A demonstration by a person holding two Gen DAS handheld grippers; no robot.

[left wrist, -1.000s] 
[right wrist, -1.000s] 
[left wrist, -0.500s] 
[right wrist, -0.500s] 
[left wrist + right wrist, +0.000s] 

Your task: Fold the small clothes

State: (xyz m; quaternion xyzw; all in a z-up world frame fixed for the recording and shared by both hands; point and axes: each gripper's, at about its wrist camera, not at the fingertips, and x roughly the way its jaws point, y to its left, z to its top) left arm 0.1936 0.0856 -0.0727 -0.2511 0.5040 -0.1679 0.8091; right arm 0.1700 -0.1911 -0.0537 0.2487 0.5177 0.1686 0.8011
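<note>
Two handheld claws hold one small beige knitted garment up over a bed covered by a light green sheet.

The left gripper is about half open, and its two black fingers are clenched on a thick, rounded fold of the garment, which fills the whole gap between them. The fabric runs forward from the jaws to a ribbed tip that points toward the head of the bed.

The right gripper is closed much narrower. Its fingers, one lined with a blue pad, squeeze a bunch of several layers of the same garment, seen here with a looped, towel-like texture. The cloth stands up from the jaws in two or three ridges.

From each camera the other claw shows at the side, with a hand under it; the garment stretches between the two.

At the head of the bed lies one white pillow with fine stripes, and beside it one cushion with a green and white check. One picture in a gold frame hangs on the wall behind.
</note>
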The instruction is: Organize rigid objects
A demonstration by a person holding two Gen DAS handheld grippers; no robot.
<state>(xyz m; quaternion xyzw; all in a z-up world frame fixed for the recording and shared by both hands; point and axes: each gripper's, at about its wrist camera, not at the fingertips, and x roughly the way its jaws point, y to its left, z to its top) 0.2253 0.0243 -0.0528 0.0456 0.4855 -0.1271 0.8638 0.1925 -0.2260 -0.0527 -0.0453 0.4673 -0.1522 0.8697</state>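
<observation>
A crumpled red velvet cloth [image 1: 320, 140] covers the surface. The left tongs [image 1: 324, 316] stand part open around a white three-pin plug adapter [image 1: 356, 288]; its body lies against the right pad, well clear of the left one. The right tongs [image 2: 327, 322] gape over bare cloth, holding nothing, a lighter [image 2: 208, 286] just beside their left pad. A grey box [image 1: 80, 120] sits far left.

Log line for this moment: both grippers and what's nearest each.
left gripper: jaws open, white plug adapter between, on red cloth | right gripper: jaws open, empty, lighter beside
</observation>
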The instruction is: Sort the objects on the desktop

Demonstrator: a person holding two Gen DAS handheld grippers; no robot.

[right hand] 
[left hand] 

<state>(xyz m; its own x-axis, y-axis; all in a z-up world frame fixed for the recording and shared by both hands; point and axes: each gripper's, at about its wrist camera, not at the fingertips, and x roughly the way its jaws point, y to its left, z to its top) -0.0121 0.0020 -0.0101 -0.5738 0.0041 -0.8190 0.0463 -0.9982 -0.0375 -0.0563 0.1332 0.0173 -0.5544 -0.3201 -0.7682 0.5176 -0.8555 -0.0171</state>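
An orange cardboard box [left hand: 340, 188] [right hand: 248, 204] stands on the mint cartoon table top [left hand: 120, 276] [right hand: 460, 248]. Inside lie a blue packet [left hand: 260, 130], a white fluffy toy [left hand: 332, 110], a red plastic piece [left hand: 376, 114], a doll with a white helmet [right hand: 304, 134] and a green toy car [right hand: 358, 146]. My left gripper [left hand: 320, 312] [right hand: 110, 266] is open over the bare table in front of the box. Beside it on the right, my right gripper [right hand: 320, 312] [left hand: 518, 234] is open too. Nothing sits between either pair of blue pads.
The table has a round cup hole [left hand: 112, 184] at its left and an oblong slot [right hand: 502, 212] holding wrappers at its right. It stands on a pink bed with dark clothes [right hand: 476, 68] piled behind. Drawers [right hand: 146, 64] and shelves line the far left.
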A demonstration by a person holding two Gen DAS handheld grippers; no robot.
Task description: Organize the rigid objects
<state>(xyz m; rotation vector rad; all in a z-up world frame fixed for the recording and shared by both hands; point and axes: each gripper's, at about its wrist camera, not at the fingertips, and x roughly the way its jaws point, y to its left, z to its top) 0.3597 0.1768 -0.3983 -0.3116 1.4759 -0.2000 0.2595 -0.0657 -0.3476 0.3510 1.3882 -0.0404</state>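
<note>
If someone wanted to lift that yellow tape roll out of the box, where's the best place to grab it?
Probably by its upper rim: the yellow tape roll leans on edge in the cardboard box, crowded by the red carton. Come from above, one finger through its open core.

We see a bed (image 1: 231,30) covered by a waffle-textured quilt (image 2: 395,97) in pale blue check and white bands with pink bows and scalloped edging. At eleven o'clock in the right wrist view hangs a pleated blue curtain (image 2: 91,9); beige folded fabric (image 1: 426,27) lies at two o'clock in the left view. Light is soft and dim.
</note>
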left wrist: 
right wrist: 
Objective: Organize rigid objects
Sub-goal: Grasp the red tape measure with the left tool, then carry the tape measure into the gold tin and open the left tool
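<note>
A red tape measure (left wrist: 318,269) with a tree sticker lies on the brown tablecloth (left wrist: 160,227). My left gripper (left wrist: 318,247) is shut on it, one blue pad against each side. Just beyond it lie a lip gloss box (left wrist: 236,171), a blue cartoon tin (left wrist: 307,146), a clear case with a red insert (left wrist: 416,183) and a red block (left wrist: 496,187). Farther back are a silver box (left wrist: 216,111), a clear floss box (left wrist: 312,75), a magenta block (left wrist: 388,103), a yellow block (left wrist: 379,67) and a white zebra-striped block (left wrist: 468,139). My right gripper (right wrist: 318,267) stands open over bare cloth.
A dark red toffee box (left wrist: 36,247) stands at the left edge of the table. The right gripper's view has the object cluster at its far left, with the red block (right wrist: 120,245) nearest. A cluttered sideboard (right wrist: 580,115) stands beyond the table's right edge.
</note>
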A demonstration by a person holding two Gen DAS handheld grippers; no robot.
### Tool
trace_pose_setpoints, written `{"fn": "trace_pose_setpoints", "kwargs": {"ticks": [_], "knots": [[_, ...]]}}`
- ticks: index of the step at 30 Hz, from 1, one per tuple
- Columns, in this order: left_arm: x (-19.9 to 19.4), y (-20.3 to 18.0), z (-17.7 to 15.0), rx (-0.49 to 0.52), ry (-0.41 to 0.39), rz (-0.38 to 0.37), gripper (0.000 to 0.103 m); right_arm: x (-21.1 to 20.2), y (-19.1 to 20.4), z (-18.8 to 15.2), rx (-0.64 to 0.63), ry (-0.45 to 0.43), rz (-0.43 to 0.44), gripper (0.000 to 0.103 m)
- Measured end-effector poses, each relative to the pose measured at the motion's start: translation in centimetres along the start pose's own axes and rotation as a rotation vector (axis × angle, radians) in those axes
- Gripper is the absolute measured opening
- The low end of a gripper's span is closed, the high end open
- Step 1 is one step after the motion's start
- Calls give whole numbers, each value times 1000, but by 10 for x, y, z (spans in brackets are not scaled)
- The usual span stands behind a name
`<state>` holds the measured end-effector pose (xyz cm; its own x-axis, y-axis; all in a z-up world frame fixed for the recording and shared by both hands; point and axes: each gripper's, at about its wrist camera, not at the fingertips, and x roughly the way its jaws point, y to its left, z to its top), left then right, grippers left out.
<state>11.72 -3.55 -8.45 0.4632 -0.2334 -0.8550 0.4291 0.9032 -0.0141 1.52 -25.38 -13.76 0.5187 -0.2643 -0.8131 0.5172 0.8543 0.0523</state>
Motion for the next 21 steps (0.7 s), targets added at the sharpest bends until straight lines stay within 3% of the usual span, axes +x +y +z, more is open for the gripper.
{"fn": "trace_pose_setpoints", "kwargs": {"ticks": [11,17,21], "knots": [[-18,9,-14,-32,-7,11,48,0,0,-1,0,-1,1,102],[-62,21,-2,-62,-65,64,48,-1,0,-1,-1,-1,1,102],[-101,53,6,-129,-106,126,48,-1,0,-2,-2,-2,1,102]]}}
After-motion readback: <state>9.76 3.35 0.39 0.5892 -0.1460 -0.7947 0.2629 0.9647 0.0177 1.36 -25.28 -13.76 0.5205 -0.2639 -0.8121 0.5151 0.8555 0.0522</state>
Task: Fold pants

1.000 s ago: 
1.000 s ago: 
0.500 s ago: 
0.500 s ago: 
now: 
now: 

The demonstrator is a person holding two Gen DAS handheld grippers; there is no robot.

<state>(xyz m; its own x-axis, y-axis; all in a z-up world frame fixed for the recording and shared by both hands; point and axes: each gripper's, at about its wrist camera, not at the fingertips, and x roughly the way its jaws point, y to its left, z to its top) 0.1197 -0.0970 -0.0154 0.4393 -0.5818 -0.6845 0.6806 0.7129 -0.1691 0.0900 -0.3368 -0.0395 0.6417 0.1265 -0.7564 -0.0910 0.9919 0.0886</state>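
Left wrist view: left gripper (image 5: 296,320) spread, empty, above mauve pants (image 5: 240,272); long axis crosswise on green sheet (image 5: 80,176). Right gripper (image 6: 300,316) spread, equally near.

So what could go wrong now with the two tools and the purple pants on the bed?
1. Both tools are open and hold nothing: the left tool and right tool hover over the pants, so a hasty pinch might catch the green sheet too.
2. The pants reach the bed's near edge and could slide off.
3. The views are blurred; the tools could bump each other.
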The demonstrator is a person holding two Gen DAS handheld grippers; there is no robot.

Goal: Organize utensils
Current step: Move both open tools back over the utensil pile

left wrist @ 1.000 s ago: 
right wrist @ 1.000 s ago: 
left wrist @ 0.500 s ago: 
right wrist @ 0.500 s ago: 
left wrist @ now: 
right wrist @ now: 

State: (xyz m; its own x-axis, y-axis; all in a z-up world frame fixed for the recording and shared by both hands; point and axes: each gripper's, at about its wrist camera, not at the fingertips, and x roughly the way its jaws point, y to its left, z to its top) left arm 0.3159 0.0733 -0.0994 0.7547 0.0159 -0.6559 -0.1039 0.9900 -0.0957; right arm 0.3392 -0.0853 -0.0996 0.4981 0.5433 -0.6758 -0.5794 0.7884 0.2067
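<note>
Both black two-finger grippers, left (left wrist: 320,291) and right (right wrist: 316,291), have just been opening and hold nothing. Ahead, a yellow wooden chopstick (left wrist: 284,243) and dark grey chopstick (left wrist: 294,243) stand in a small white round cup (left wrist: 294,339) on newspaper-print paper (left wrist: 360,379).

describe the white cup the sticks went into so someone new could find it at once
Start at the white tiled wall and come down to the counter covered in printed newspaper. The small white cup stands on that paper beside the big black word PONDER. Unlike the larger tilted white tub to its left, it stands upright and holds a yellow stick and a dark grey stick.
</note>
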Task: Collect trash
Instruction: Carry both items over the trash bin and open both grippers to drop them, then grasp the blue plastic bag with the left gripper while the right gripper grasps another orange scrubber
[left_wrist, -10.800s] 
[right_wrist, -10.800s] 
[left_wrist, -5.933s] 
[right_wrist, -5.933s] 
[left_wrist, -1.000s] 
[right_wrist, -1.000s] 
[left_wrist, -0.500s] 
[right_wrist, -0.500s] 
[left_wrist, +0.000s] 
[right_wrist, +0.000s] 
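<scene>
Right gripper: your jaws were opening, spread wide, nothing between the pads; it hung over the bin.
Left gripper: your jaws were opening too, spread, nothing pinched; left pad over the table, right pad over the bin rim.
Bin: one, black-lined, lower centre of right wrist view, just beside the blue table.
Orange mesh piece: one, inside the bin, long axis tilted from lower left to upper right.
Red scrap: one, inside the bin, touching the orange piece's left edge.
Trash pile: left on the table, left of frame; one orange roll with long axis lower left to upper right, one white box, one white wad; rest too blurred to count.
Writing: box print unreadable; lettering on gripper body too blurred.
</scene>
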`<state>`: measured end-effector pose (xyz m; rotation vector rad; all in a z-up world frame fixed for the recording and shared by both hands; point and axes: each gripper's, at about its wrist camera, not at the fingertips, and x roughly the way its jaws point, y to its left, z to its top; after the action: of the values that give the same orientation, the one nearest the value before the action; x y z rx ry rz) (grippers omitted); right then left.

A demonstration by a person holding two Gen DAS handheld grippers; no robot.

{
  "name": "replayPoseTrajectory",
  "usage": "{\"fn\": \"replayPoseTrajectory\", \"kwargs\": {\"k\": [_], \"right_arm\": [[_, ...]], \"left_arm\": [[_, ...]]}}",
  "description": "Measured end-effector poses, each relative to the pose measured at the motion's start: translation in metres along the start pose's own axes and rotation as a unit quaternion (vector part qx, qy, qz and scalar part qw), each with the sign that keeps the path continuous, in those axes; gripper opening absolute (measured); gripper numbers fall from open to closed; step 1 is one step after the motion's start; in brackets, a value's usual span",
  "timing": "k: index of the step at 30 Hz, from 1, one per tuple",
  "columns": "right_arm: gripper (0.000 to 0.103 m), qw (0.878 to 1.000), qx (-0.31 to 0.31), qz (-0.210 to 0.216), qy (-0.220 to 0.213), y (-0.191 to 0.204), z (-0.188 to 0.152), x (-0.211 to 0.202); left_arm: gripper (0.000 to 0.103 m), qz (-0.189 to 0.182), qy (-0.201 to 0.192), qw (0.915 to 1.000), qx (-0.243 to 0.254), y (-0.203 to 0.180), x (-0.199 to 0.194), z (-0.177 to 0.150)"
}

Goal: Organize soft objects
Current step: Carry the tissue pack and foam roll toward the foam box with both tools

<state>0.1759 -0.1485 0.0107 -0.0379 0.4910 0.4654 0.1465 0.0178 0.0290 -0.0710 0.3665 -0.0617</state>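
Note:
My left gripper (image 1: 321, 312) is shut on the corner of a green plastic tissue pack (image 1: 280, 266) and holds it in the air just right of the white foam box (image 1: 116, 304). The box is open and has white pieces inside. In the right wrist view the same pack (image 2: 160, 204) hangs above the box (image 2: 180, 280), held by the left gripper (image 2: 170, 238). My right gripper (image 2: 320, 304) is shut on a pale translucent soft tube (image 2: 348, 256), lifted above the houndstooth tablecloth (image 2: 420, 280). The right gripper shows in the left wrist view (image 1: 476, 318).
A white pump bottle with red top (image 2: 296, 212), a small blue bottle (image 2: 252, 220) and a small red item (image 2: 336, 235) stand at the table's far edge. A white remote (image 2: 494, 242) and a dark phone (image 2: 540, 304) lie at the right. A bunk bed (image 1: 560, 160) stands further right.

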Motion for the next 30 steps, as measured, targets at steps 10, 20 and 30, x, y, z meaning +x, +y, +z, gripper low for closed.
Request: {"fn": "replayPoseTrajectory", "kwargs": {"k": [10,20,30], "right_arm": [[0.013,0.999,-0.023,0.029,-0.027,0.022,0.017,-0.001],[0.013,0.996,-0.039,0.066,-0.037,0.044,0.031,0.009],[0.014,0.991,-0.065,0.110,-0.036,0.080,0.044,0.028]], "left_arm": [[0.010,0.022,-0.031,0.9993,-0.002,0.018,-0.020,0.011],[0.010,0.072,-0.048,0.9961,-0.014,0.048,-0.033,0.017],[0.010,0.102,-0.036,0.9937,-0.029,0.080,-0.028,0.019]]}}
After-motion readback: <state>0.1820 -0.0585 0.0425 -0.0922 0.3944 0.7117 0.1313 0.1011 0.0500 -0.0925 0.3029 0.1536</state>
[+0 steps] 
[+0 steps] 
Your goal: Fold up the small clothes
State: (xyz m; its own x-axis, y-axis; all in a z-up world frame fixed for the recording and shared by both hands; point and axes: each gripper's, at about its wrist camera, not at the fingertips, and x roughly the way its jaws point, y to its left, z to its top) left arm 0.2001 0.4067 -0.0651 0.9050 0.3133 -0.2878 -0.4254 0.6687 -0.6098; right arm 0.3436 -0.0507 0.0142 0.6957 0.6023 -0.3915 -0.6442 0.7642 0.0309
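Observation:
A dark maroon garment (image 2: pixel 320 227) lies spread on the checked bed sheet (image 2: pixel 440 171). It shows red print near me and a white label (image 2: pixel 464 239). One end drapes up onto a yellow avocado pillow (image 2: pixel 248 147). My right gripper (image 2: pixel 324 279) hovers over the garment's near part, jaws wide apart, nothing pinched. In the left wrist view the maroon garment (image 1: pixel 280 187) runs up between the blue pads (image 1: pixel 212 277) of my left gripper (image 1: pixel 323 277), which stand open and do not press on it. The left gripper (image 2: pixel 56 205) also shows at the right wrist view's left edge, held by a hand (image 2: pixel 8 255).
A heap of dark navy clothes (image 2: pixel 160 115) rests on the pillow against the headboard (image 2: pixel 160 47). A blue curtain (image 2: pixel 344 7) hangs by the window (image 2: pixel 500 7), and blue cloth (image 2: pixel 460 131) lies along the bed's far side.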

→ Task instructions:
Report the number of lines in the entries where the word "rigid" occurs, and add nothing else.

→ Solution to this task:
3